(Beginning of Supplied information)

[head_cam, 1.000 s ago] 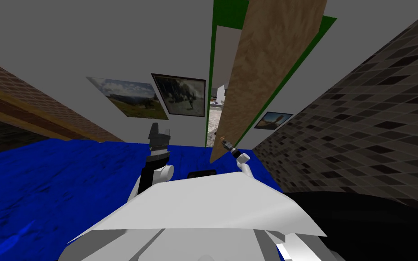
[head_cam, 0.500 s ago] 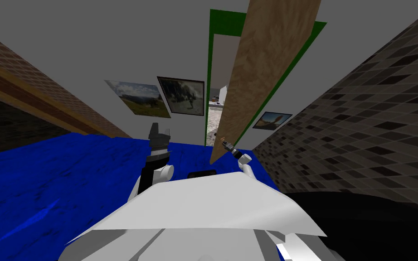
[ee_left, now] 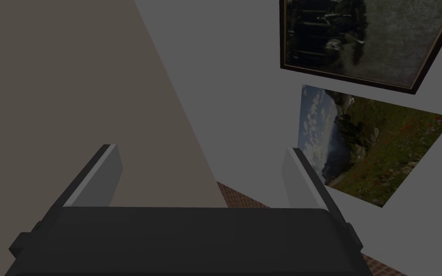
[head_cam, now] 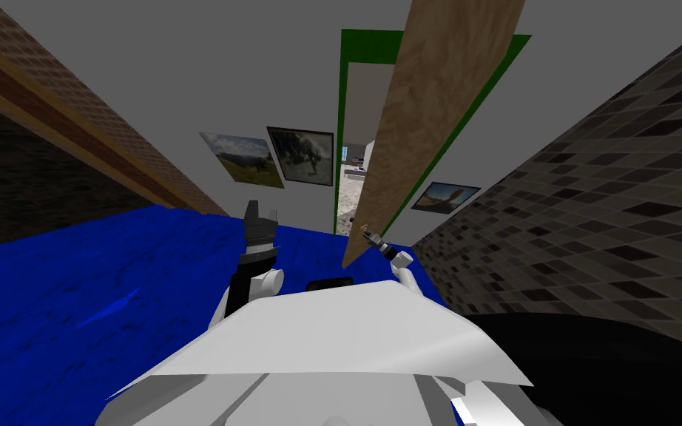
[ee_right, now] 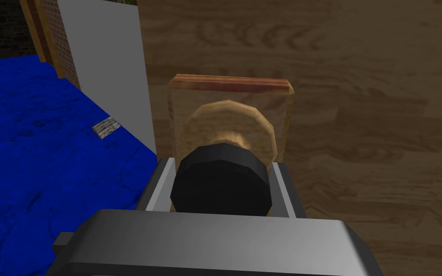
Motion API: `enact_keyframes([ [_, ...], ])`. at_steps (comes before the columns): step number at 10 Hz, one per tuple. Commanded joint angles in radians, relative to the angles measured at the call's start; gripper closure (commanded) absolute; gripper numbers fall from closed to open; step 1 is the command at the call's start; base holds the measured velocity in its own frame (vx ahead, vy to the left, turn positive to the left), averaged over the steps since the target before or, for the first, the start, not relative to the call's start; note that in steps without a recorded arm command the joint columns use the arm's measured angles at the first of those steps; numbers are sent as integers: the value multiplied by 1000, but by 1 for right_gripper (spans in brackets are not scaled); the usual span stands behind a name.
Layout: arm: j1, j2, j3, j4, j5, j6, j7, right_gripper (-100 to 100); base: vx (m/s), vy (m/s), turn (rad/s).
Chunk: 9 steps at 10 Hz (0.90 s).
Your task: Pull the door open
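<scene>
Head cam: high, tilted steeply down and forward, rolled. It faces across the blue floor [head_cam: 110, 296] to the grey wall [head_cam: 184, 74] with the green-framed doorway [head_cam: 344, 133] and wooden door [head_cam: 436, 111], at mid range.

Right wrist cam: looks along the right gripper [ee_right: 222, 163], very close to the door face, with the black knob [ee_right: 220, 182] dead ahead. It shares the door and a strip of blue floor with the head view.

Left wrist cam: looks along the left gripper [ee_left: 201, 158] up at the grey wall, further off. It shares the dark framed picture [ee_left: 364, 38] and landscape picture [ee_left: 359, 143] with the head view.

One door [head_cam: 436, 111], one knob [ee_right: 220, 184], three pictures [head_cam: 301, 155]
</scene>
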Motion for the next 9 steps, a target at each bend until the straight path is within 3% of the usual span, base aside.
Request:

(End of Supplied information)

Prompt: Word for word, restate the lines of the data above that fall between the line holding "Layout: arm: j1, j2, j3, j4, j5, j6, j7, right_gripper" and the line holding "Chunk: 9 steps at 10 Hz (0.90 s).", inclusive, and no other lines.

Solution below:
Layout: arm: j1, j2, j3, j4, j5, j6, j7, right_gripper (-100 to 100); base: vx (m/s), vy (m/s), turn (rad/s).
Chunk: 9 steps at 10 Hz (0.90 s).

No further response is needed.